Para endurecer o combate às organizações criminosas, o Congresso Nacional discute neste momento o chamado projeto da lei antifacção. Ou seria anti-facção? Afinal, estamos ou não diante de um caso de uso do hífen? Vamos entender a regra!
O prefixo anti- e o uso do hífen
O prefixo anti- tem origem grega e significa “contra”, “em oposição a”. Nesse sentido, ele é muito produtivo na formação de palavras: antissocial, antibacteriano, antifascista, etc.
A regra ortográfica para o uso desse prefixo é a seguinte:
- usa-se hífen quando o segundo elemento começa com h ou i: anti-herói, anti-inflamatório;
- não se usa hífen quando a palavra seguinte começa com qualquer outra letra: antiaéreo, antibombas;
- quando o segundo elemento começa com r ou s, a consoante deve ser duplicada: antirracismo, antissocial.
Dito isso, vamos aplicar a regra: “facção” começa com f, uma consoante que não exige hífen. Portanto, o correto é antifacção, tudo junto.
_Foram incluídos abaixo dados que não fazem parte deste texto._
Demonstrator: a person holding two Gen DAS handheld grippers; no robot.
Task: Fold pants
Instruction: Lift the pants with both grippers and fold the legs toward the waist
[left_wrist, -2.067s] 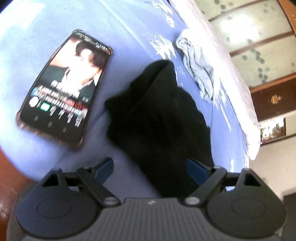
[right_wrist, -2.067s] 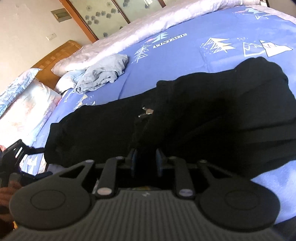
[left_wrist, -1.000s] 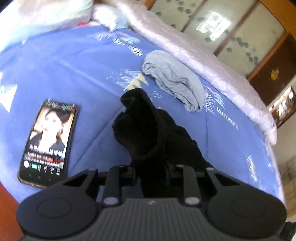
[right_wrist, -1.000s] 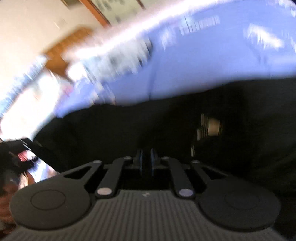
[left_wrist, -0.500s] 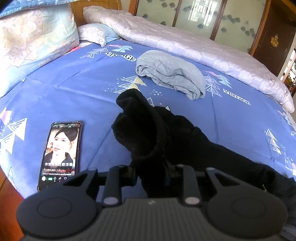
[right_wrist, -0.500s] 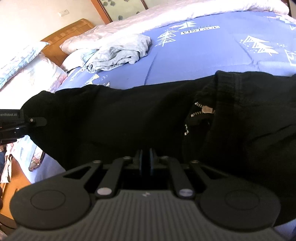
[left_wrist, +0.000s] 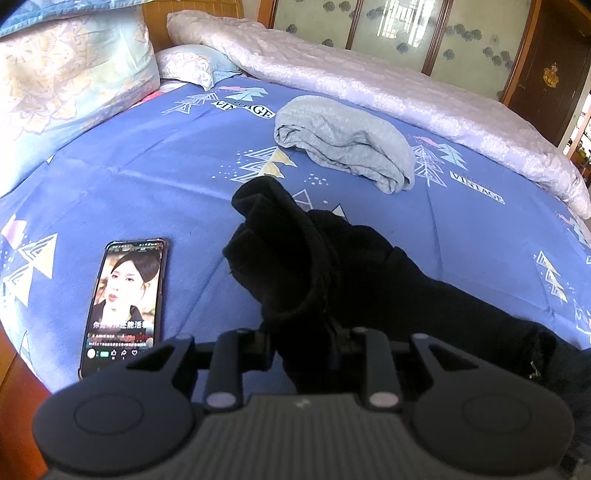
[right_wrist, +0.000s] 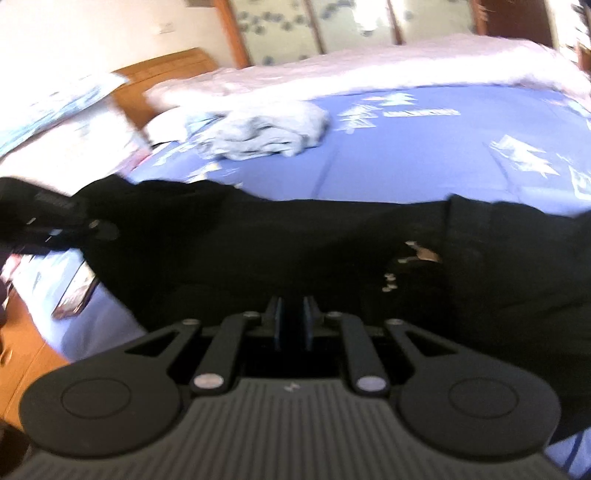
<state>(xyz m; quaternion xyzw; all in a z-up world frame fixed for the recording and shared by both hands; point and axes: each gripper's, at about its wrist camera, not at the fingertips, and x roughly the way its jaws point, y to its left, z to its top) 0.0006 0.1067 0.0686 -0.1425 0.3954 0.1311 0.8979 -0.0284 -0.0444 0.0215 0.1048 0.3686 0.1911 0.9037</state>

Anti- x Ante-: quando usar cada um?
Agora que já vimos como funciona o hífen, vale evitar outra confusão comum: anti- e ante- não significam a mesma coisa. Vale diferenciar dois prefixos que muitos confundem:
- anti-: indica oposição, enfrentamento, negação;
- ante-: significa “antes de”, “anterior a”, ligado à ideia de anterioridade.
Assim, antifacção significa “contra facções”, enquanto antessala significa “sala que fica antes de outra”. No contexto da lei em debate, o prefixo adequado é anti-.
Uso de anti- antes de nomes próprios
Uma curiosidade interessante sobre o Quando o prefixo “anti-” se junta a um nome próprio ou sigla, emprega-se sempre o hífen e mantém-se a inicial maiúscula do nome.
- Exemplo: “lei anti-Oruam” (ou seja: “contra Oruam”) — com hífen e inicial maiúscula.
Esse uso distingue-se das formações comuns com anti- + nome comum (onde a inicial é minúscula e nem sempre há hífen).
O que é uma “facção”?
Com o uso do prefixo esclarecido, falta entender o outro elemento da palavra: afinal, o que é uma facção?
A palavra facção vem do latim factio, que significa “grupo”, “parcela de um partido”, “bando”. Em português, apresenta três sentidos principais:
- grupo organizado que defende uma mesma causa;
- subdivisão dissidente de um grupo maior, como uma facção política;
- no uso contemporâneo mais frequente, grupo criminoso estruturado, muitas vezes com hierarquia própria e comando territorial.
Por isso o projeto vem sendo chamado de “lei antifacção”: trata-se de um conjunto de medidas voltadas ao enfrentamento de grupos criminosos organizados.
Qual é o processo de formação de palavras em “antifacção”?
Depois de entender a regra do hífen, vale observar como essa palavra é formada na morfologia do português.
O termo antifacção é resultado de um processo de derivação prefixal, isto é, a formação de uma nova palavra pela adição de um prefixo ao radical de outra. Nesse caso:
- anti- (prefixo de origem grega, com sentido de “oposição”, “contra”)
- + facção (substantivo derivado do latim factio, “grupo”, “bando”, “partido”)
A junção das duas partes forma uma nova unidade de significado: algo que se opõe a facções, especialmente, no uso atual, organização criminosas.
Como ocorre com muitas formações prefixais em português, o resultado mantém o sentido original do radical, mas acrescenta uma nuance semântica clara de oposição, reforçando o objetivo da palavra: indicar enfrentamento, combate ou resistência.
Conclusão
Depois de entender o prefixo e o significado de “facção”, fica mais fácil fixar a forma correta. Em textos jornalísticos, jurídicos ou acadêmicos, a forma adequada é sempre antifacção, sem hífen.
A regra é clara: se o segundo elemento não começa com h ou i, o prefixo anti- se une diretamente à palavra.